|Kudos to Affiliates of NC TraCS|
Gary Marchioni receives highest information science award
Gary Marchionini, Ph.D., dean and distinguished professor for the UNC School of Information and Library Science and a member of the NC TraCS Internal Advisory Board, has been chosen to receive the Award of Merit.
This is the highest honor given by the American Society of Information and Science Technology.
Marchionini has been at UNC since 1998. His topics of research include digital libraries and health information technologies.
Google, IBM and Microsoft have all awarded Marchionini for his work, and he has received grant money from the National Science Foundation.
From The Daily Tar Heel, September 6, 2011.
Paula Brown Stafford receives "Women in Business" Award
Paula Brown Stafford, president of clinical development at Quintiles and a member of the NC TraCS External Advisory Board, was honored as a recipient of Triangle Business Journal's Women in Business awards for 2011.
"We are pleased and proud to have Paula recognized as a leading woman in business in the Triangle," said John Ratliff, Quintiles president and chief operating officer. "Paula has made significant contributions to the growth of Quintiles, and her current leadership role is a reflection of her dedication to making a positive difference in healthcare around the world."
Stafford joined Quintiles in 1985 as a biostatistician and the company's 23rd employee.

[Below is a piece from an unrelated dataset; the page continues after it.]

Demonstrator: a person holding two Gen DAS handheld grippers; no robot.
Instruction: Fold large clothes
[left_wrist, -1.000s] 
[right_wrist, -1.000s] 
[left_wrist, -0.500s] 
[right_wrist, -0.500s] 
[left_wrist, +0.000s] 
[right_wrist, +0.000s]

Quintiles now employees more than 20,000 people in 60 countries. As President of Clinical Development, Stafford leads a business unit with 15,000 staff globally who are responsible for Phase I-III clinical development services, ranging from clinical monitoring to regulatory submission. In addition to her role at Quintiles, Stafford is the Chair-Elect of the Clinical Data Interchange Standards Consortium (CDISC), and a member of the Foundation Board of the UNC Gillings School of Global Public Health and the UNC-Chapel Hill School of Medicine CTSA External Advisory Board.
The Women in Business awards program recognizes Triangle women who have proven themselves as outstanding leaders with established track records of significant accomplishments in business and community service. This year's winners were announced at an awards luncheon August 25, 2011 at the Sheraton Imperial in Durham, N.C.
From MarketWatch, August 26, 2011.
Samuel Jones accepted into NC TraCS development program
Samuel Jones, M.D., assistant professor in the department of surgery and associate director of the NC Jaycee Burn Center, was accepted to the KL2 program at the North Carolina Translational and Clinical Sciences Institute at UNC Chapel Hill.
The KL2 program is part of a larger group of training programs run by NC TraCS that aim to advance development in interdisciplinary clinical and translational science. This program, designed for junior-level faculty, focuses on educating participants through didactic and experiential learning in areas critical to the overall mission of the National Institute for Health.
The program's objectives, defined on their website, are to give scholars: An appreciation of diverse clinical research disciplines; An understanding of methodological and analytical concepts necessary to design rigorous clinical research; An opportunity to apply their knowledge through a mentored and independent research experience that leads to future grant proposals; and Access to support from the Shared Biostatistics Research Core for the KL2 Program.
Scholars selected to participate in the program have access to courses offered by the NC TraCS institute, including a core curriculum of required courses.
From UNC School of Medicine news.
Jeff Federspiel receives Ruth L. Kirschstein National Research Service Award
Jeff Federspiel has won a Ruth L. Kirschstein National Research Service Award for Individual Predoctoral MD/PhD Fellows funded by the National Heart Lung and Blood Institute. The four-year award will support him while he spends two years on his dissertation work to complete the Ph.D. and two years to finish his M.D. degrees at the University of North Carolina at Chapel Hill.
Federspiel is doing his Ph.D. work in health policy at the Gillings School of Global Public Health. His focus on how increasing outpatient cost-sharing by Medicare patients with cardiovascular disease is supported by an NC TraCS $10K pilot grant and was the subject of a story in the July NC TraCS online newsletter. He has put together a unique interdisciplinary team to look at this research question from the perspective of economists, aging researchers and clinicians. The two years of his NHLBI fellowship devoted to finishing his Ph.D. will include completion of this pilot project, as well as some cardiovascular imaging-related research.